**Task description**
Only the lines from the start of the data through the line with "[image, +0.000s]" belong in the copy. Restate them word for word, minus the pictures.

(Items from a data source)
--------------------------------

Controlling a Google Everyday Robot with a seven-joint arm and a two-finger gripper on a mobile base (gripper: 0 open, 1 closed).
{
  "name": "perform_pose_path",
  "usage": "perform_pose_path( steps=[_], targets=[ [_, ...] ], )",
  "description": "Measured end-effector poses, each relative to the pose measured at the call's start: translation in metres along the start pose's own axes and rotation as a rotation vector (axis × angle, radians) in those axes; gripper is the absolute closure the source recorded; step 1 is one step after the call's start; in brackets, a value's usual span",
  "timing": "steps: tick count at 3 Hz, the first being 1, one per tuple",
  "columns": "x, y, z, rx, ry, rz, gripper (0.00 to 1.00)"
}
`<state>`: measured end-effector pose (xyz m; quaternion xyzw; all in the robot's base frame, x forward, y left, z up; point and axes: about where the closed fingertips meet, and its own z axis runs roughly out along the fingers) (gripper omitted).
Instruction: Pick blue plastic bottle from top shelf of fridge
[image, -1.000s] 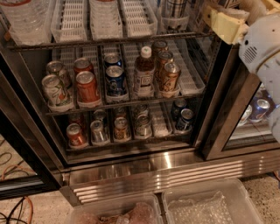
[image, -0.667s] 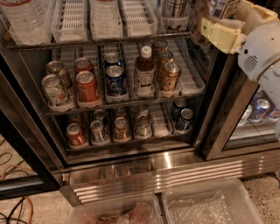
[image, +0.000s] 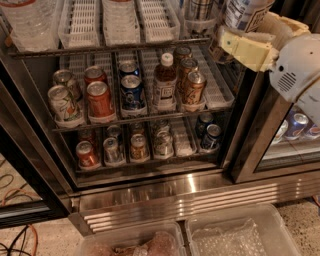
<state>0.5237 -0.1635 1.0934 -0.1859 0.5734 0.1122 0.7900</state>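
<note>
Camera view: the pincer (image: 235, 45) sits just below the blue plastic bottle (image: 245, 12), its opening impossible to tell, so a misaligned squeeze could tip that bottle.

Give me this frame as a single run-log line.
claw: upper right, at right end of top shelf | blue plastic bottle: just above claw in view | hold: unconfirmed
</note>
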Motion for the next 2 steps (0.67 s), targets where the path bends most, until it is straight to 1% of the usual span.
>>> perform_pose_path(
  steps=[1,2],
  targets=[
    [0.0011,0.0029,-0.0022,-0.021,0.006,0.017,1.00],
    [0.0018,0.0037,-0.0037,-0.030,0.008,0.022,1.00]
  ],
)
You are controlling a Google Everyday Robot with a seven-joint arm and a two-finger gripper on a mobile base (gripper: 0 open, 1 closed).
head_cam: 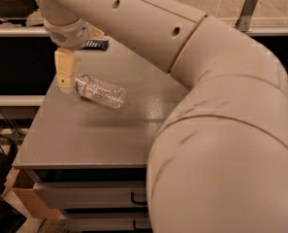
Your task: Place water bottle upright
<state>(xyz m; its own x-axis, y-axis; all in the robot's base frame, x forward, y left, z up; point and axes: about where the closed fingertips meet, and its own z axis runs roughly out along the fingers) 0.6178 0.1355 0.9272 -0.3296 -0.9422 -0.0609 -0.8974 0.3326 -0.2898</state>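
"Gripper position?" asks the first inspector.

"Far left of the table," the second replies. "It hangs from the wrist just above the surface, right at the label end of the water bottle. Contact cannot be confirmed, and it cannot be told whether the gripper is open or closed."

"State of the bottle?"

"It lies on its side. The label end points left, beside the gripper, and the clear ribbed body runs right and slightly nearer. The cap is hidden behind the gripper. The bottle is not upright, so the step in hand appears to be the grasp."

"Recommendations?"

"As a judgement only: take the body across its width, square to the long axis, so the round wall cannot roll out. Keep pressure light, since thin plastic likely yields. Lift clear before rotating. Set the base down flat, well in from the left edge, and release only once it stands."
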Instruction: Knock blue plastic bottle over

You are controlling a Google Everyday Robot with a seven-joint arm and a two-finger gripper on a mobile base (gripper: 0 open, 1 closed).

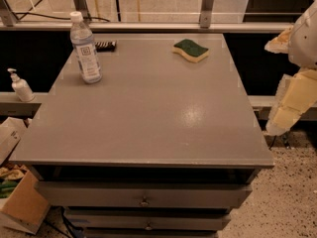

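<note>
The blue plastic bottle (85, 51) is clear with a white cap and a white label. It stands upright near the far left corner of the grey table (148, 123). My gripper (288, 108) shows as cream-coloured parts at the right edge of the view. It hangs beyond the table's right side, far from the bottle and touching nothing.
A green and yellow sponge (190, 49) lies at the far right of the table. A small dark object (105, 45) lies just behind the bottle. A white pump dispenser (20, 86) stands on a ledge to the left. A cardboard box (22, 202) sits on the floor at lower left. Drawers (143, 197) are under the tabletop.
</note>
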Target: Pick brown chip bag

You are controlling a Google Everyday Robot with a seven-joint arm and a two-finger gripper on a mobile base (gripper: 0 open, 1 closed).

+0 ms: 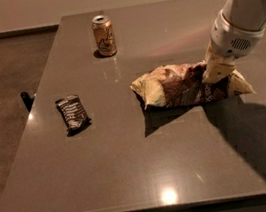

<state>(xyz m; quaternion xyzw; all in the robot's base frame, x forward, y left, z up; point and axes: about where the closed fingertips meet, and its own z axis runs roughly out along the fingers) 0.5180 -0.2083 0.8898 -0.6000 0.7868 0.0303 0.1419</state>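
Note:
The brown chip bag (180, 86), crinkly, dark brown and cream-yellow, lies on the grey table (130, 149) right of centre. My gripper (215, 73) comes down from the upper right on the white arm (241, 24) and is sunk into the bag's right part. Its cream fingers (216, 66) are pinched together on the bag's bunched top. The bag still rests on the table, and its right end sticks out past the gripper.
A gold drink can (104, 35) stands at the back left of the bag. A small dark snack-bar wrapper (72, 112) lies to the left near the table's left edge. The arm's shadow falls on the table's right front.

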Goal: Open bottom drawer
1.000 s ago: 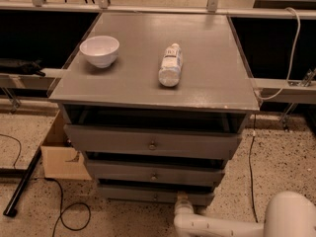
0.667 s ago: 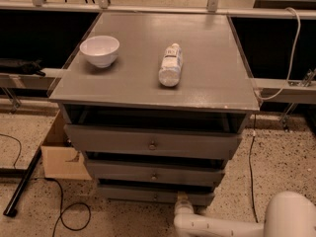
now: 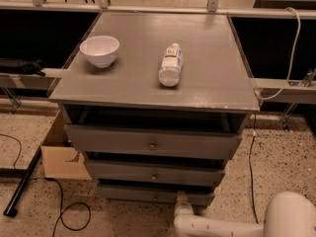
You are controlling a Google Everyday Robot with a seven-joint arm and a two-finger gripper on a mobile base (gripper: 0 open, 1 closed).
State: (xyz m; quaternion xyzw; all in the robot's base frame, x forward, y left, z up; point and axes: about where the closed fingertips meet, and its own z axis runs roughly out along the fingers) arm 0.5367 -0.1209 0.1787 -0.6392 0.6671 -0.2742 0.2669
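At far left, on the speckled floor, a black pole lies at a slant beside a cardboard box, and a dark cable loops in front of them. The grey cabinet stands just right of the box. On its surface, a white bowl sits upright near the left rear corner. A clear bottle lies on its side near the centre, well apart from the bowl. Below the surface are three grey fronts stacked in steps, with a dark gap above each: the top drawer, the middle drawer and the bottom drawer. The bottom drawer is the lowest front, just above the floor, with a small round knob at its centre. The end effector is just right of that knob, against the front of the bottom drawer. Whether it is spread or pressed together cannot be told. The white arm carrying it runs low along the floor from the lower right corner. A white cord hangs at far right.
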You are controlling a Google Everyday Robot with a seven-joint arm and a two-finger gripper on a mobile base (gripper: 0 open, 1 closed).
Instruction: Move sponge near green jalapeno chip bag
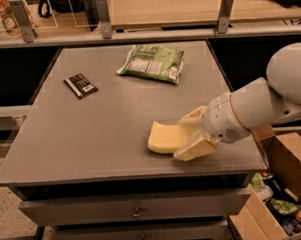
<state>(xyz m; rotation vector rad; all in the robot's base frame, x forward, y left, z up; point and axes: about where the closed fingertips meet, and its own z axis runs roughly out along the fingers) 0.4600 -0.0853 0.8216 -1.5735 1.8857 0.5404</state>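
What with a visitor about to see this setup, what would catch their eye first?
First, the bulky white arm at the right, its gripper open around the right end of a pale yellow sponge near the front edge of the grey table. Next, the green chip bag at the table's far side, well apart from the sponge, with a small black packet to its left.

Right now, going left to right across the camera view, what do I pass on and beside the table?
Black packet → green jalapeno chip bag → gripper, open, with a finger on either side of the sponge at its right end → cardboard box beside the table. The sponge overlaps the bag's span, so it is unranked.
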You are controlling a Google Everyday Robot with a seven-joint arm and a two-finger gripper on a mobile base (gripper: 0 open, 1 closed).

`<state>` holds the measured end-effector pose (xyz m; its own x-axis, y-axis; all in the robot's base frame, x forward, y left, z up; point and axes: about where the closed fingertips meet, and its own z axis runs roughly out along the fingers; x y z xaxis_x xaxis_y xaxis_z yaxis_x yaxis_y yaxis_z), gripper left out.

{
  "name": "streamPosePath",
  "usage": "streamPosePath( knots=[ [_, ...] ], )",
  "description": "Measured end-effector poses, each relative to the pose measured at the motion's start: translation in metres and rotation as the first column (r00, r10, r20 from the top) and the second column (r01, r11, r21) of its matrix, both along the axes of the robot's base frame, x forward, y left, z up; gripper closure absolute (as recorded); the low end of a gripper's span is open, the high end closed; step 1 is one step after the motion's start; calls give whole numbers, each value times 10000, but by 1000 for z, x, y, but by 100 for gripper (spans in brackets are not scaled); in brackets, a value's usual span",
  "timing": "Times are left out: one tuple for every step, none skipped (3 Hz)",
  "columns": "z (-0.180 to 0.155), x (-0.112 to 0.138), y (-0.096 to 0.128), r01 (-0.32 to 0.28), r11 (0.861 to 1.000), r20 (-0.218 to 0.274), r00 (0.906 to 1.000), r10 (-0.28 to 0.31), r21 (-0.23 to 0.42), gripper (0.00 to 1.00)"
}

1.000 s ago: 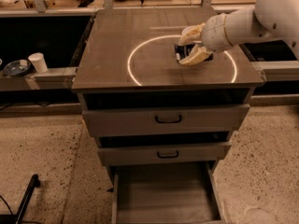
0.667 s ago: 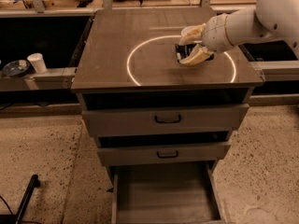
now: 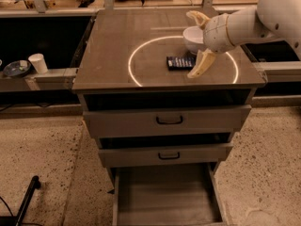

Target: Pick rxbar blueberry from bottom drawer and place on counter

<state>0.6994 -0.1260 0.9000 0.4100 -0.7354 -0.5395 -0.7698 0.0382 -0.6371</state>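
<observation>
The rxbar blueberry (image 3: 181, 62), a small dark flat bar with white lettering, lies on the counter (image 3: 117, 55) inside the bright white ring, just left of a white bowl (image 3: 193, 39). My gripper (image 3: 199, 42) hovers over the bowl and the bar's right end, its two cream fingers (image 3: 202, 64) spread wide apart and holding nothing. The bottom drawer (image 3: 165, 194) is pulled out at the foot of the cabinet; its flat floor shows nothing on it.
Two shut drawer fronts with black handles (image 3: 169, 120) sit above the open drawer. A white cup (image 3: 38, 63) and a dark dish (image 3: 15, 68) stand on the ledge at left. A black bar (image 3: 27, 199) lies on the speckled floor at lower left.
My gripper has opened and lifted off the bar, which now lies alone on the counter. The white bowl has come into sight behind the gripper.
</observation>
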Motion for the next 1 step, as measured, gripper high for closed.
streamPosePath(
  knots=[
    [0,0,0,0,10000,0,10000,0,0,0]
  ],
)
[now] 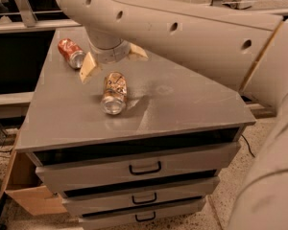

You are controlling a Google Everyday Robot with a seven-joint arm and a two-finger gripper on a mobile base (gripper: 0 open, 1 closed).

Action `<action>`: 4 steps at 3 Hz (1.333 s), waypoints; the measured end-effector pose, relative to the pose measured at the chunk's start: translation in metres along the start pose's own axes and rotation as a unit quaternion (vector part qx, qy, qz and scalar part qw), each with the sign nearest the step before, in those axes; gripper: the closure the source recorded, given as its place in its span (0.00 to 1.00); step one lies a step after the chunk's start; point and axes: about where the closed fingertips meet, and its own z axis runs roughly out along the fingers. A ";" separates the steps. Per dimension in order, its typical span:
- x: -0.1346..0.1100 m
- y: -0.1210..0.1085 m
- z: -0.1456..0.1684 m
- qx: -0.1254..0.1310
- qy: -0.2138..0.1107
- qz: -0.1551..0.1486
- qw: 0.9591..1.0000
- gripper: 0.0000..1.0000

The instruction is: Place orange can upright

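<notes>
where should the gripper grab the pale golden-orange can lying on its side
Likely best: grip the pale golden-orange drink can across the middle of its rounded body, coming down from above. It lies on its side on the grey cabinet top, silver end toward the camera, so both curved flanks are free. The open gripper hovers just behind it.

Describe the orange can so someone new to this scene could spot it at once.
On the grey cabinet top, two cans lie on their sides. The orange can is the nearer one, just in front of the open gripper, silver end towards the camera. Its pale golden, mottled body sets it apart from the deeper red can at the back left.
</notes>
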 end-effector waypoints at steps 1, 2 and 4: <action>0.012 -0.003 0.007 0.010 0.016 0.084 0.996 0.00; 0.020 -0.003 0.014 0.012 0.031 0.131 0.991 0.00; 0.030 0.004 0.032 0.000 0.061 0.170 0.984 0.19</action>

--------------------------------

**Result**
Controlling a Google Everyday Robot with a seven-joint arm and a two-finger gripper on a mobile base (gripper: 0 open, 1 closed).
{
  "name": "perform_pose_path",
  "usage": "perform_pose_path( steps=[_], targets=[ [_, ...] ], )",
  "description": "Measured end-effector poses, each relative to the pose measured at the call's start: translation in metres along the start pose's own axes and rotation as a rotation vector (axis × angle, radians) in those axes; gripper is the absolute closure the source recorded; step 1 is one step after the call's start; in brackets, a value's usual span",
  "timing": "steps: tick count at 3 Hz, the first being 1, one per tuple",
  "columns": "x, y, z, rx, ry, rz, gripper (0.00 to 1.00)"
}
`<state>`: measured end-effector pose (xyz m; quaternion xyzw; all in the robot's base frame, x forward, y left, z up; point and axes: about where the closed fingertips meet, and its own z axis runs roughly out along the fingers) (gripper omitted).
Instruction: Pick blue plastic bottle from top shelf of fridge
[image, -1.000s] 
[image, -0.667s] 
[image, +0.000s] 

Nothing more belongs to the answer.